(WORK REQUIRED):
Find and copy each line of the records where the string "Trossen" shows up.

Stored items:
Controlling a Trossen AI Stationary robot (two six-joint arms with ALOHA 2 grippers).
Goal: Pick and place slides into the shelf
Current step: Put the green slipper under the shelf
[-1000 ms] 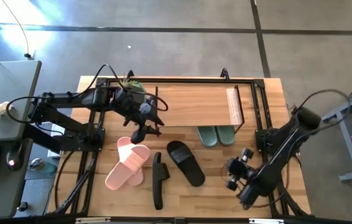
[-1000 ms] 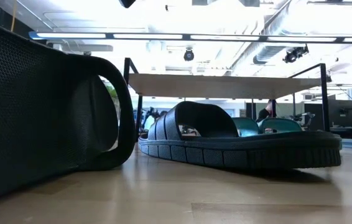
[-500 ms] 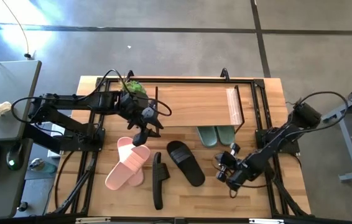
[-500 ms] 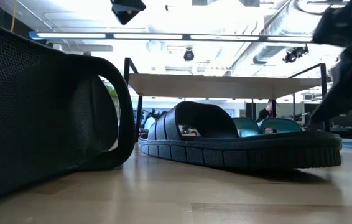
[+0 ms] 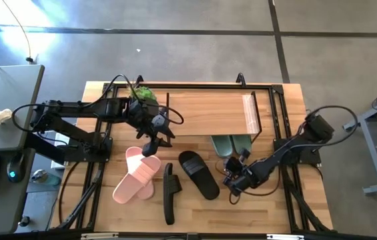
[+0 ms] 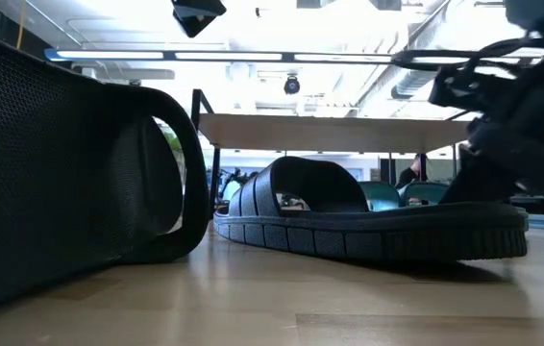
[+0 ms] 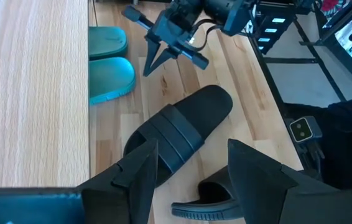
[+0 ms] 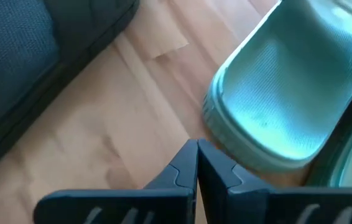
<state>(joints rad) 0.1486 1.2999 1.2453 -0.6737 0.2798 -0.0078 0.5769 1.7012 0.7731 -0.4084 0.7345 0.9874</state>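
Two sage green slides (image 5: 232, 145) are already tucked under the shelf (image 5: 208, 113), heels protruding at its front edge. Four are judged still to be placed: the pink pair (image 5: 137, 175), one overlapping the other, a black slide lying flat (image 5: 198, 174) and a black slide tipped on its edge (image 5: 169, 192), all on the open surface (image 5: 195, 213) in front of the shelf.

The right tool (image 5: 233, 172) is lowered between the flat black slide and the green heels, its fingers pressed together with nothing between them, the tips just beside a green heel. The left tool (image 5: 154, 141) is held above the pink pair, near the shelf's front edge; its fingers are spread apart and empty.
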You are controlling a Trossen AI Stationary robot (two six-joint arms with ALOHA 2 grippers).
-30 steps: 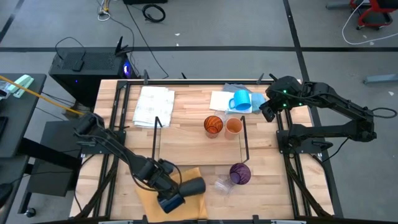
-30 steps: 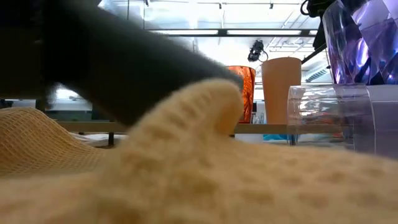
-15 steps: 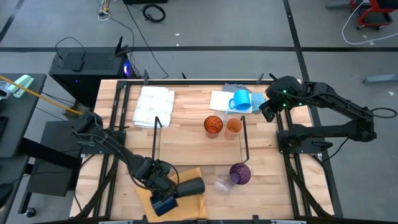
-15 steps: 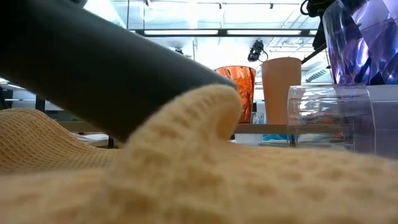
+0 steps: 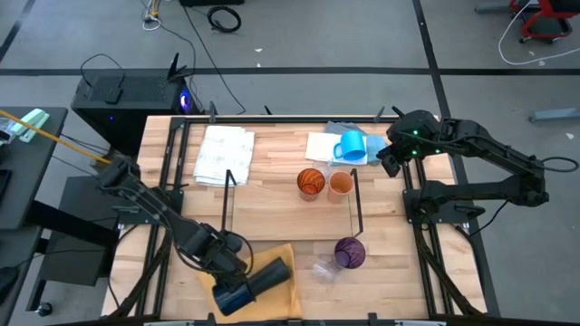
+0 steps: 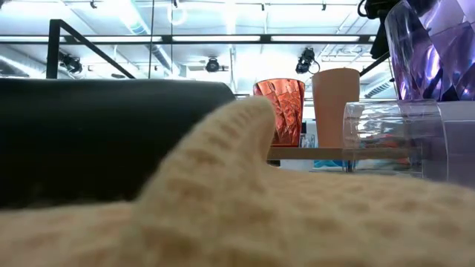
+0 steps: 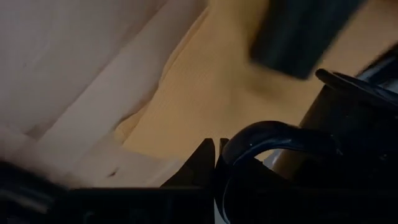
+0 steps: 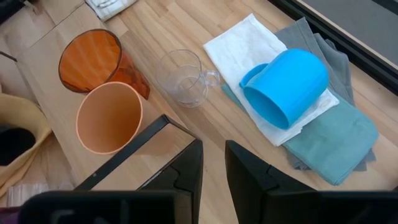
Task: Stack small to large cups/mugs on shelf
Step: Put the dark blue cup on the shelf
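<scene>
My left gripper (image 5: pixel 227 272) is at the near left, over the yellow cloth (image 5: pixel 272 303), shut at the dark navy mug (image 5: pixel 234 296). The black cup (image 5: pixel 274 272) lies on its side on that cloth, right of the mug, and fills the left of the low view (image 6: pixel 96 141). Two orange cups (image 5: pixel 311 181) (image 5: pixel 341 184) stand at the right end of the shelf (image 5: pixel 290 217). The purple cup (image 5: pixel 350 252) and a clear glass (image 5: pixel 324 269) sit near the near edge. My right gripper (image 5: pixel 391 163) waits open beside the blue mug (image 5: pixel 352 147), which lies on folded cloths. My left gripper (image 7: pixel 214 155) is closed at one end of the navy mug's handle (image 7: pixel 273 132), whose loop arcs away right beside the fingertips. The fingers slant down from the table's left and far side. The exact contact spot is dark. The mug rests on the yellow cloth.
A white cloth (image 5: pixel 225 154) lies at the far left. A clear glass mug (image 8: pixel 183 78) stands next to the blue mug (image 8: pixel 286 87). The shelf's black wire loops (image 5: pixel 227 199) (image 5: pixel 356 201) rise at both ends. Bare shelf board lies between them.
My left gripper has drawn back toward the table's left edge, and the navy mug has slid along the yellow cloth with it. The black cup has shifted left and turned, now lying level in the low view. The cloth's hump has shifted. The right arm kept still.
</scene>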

(YOUR RESPONSE):
Controlling a Trossen AI Stationary robot (two six-joint arms with ALOHA 2 grippers).
You are controlling a Trossen AI Stationary robot (two six-joint arms with ALOHA 2 grippers).

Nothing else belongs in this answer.